Surgery · Breast (Benign, Carcinoma Breast, Staging, Treatment)

A 45-year-old woman undergoes sentinel lymph node biopsy for a 1.8 cm invasive breast cancer. Two sentinel nodes are retrieved; one contains a 0.4 mm micrometastasis and the other is negative. The Z0011 trial criteria are met. What is the standard recommendation?

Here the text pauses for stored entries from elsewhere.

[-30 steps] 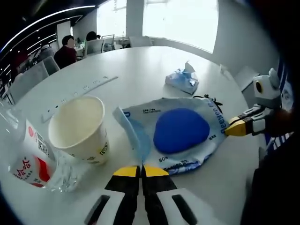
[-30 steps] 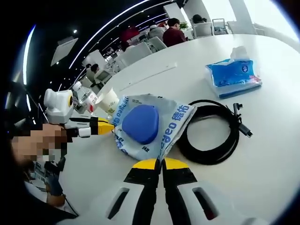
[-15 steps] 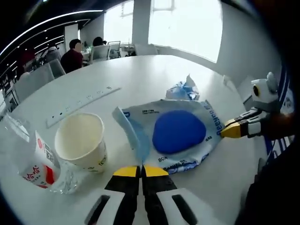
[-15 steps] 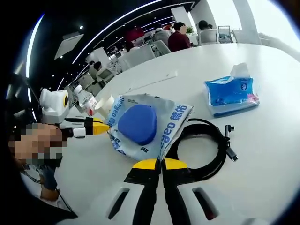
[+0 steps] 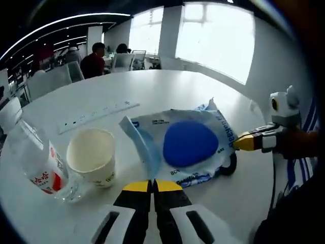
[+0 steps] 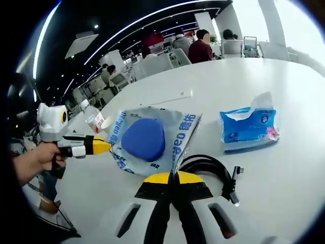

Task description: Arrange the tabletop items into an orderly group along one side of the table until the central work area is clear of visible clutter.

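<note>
Since the earlier frames the flat packet (image 5: 190,147) has been lifted off the white surface (image 5: 152,86) and carried to hang over the coiled black cable (image 6: 210,170), with the blue tissue pack (image 6: 249,131) now well apart to its right. It is held by opposite edges: the left gripper (image 5: 152,184) has its fingers pressed together on the near edge, and the right gripper (image 6: 172,178) is likewise pinching the other edge. The packet is a silvery-blue foil pouch with printed lettering and a rounded blue bulge in the middle. It is judged light, limp and crinkly, likely to sag or slip, so the edge seams are the best hold. A paper cup (image 5: 92,156) and a plastic bottle (image 5: 30,160) stand just beside it to the left.
</note>
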Demonstrator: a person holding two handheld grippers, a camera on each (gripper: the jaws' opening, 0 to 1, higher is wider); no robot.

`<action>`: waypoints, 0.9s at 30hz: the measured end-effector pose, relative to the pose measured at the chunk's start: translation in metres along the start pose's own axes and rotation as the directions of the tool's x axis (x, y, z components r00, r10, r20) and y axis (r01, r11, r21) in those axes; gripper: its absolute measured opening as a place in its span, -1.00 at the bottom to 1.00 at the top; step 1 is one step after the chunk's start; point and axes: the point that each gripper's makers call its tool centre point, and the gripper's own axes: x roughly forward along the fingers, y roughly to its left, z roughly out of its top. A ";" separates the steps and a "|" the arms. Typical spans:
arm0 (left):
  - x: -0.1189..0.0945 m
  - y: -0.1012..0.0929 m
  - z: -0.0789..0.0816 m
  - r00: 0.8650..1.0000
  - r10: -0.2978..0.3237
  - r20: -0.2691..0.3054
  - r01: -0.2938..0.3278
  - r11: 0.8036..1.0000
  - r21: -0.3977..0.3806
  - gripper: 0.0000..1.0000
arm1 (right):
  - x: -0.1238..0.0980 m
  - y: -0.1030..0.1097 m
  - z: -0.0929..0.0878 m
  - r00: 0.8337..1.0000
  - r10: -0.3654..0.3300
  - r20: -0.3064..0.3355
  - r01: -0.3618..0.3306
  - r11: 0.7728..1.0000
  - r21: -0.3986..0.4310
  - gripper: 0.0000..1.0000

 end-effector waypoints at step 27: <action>0.009 -0.001 0.003 0.990 0.142 0.019 -0.137 0.976 -0.167 -1.00 | 0.034 -0.019 0.038 0.999 0.038 -0.038 -0.044 0.984 -0.170 -1.00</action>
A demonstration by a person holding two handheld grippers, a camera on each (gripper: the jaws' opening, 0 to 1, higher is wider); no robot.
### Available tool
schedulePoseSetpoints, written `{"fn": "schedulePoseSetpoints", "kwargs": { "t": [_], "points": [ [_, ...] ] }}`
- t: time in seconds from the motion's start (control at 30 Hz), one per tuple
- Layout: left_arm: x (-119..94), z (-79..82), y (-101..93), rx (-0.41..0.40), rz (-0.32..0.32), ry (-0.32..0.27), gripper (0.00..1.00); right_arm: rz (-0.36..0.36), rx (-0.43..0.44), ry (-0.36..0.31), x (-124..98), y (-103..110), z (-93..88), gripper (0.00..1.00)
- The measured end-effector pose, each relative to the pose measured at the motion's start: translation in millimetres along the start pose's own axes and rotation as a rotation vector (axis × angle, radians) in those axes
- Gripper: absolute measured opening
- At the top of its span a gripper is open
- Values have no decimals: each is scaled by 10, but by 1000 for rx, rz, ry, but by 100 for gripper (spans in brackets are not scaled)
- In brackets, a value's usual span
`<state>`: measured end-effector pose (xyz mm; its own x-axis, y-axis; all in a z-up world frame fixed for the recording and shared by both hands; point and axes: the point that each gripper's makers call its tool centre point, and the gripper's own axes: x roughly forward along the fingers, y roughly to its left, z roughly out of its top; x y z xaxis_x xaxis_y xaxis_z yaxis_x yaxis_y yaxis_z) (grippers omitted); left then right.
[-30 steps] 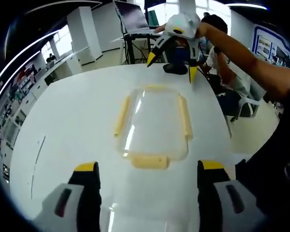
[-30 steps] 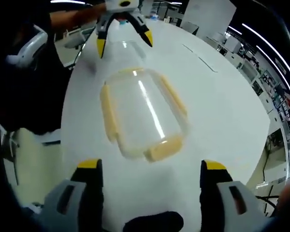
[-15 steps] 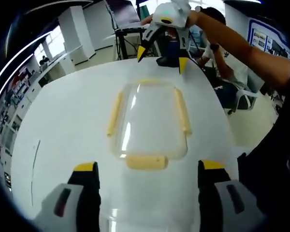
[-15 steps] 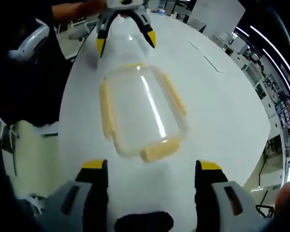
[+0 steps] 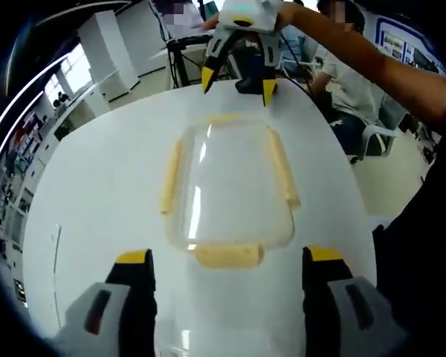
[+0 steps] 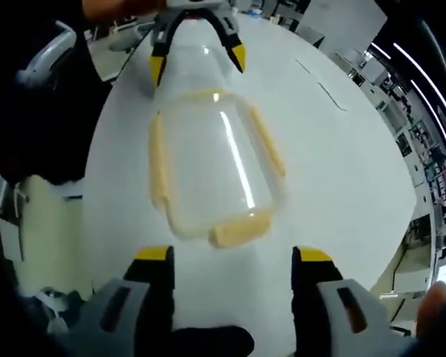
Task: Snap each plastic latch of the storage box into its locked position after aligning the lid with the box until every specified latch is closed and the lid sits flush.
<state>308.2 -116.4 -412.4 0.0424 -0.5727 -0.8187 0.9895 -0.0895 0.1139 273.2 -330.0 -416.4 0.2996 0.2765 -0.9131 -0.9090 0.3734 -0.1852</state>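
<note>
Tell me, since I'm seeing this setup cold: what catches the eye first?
A clear storage box with pale yellow latches lies in the middle of a round white table. The two grippers face each other across it, both open: the left gripper at the near end, the right gripper hovering over the far end.

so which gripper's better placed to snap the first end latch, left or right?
Near even, slight edge left: the clear plastic storage box has its yellow end latch centred between the open left gripper jaws. The open right gripper sits similarly at its own end latch.
</note>
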Motion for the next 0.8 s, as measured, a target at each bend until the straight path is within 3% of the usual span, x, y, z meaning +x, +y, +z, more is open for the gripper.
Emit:
{"fn": "schedulePoseSetpoints", "kwargs": {
  "t": [0.13,0.47,0.6,0.8],
  "points": [
    [19,-14,4,-2,3,15,69,14,-14,21,57,-37,-21,59],
    [49,-60,20,-12,-2,24,70,33,-47,54,150,-99,23,53],
    [58,-119,-9,-23,-17,53,64,33,-59,81,162,-97,10,52],
    [86,-100,-30,-10,-20,45,64,46,-71,106,177,-49,4,50]
  ]
}}
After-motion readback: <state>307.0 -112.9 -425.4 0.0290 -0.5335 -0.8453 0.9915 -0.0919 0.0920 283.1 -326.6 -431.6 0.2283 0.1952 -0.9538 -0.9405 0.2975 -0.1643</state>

  • A Proceed to axillary lymph node dissection to clear remaining nodal disease
  • B No further axillary surgery; complete treatment with whole-breast irradiation and systemic therapy
  • C Repeat sentinel node biopsy with blue dye only
  • D Axillary irradiation alone as a replacement for sentinel node biopsy re-excision
Correct answer: B. No further axillary surgery; complete treatment with whole-breast irradiation and systemic therapy

Explanation

The ACOSOG Z0011 trial demonstrated that women with clinically T1–T2 breast cancer, 1–2 positive sentinel nodes, who undergo breast-conserving surgery and whole-breast irradiation do NOT benefit from completion axillary lymph node dissection in terms of locoregional recurrence or survival. A 0.4 mm focus is technically a micrometastasis but even limited sentinel node positivity within Z0011 criteria does not require ALND. Option A would lead to unnecessary morbidity (lymphedema, shoulder dysfunction). Options C and D are not standard responses to a positive sentinel node.

Reference: Bailey & Love's Short Practice of Surgery, 27th ed.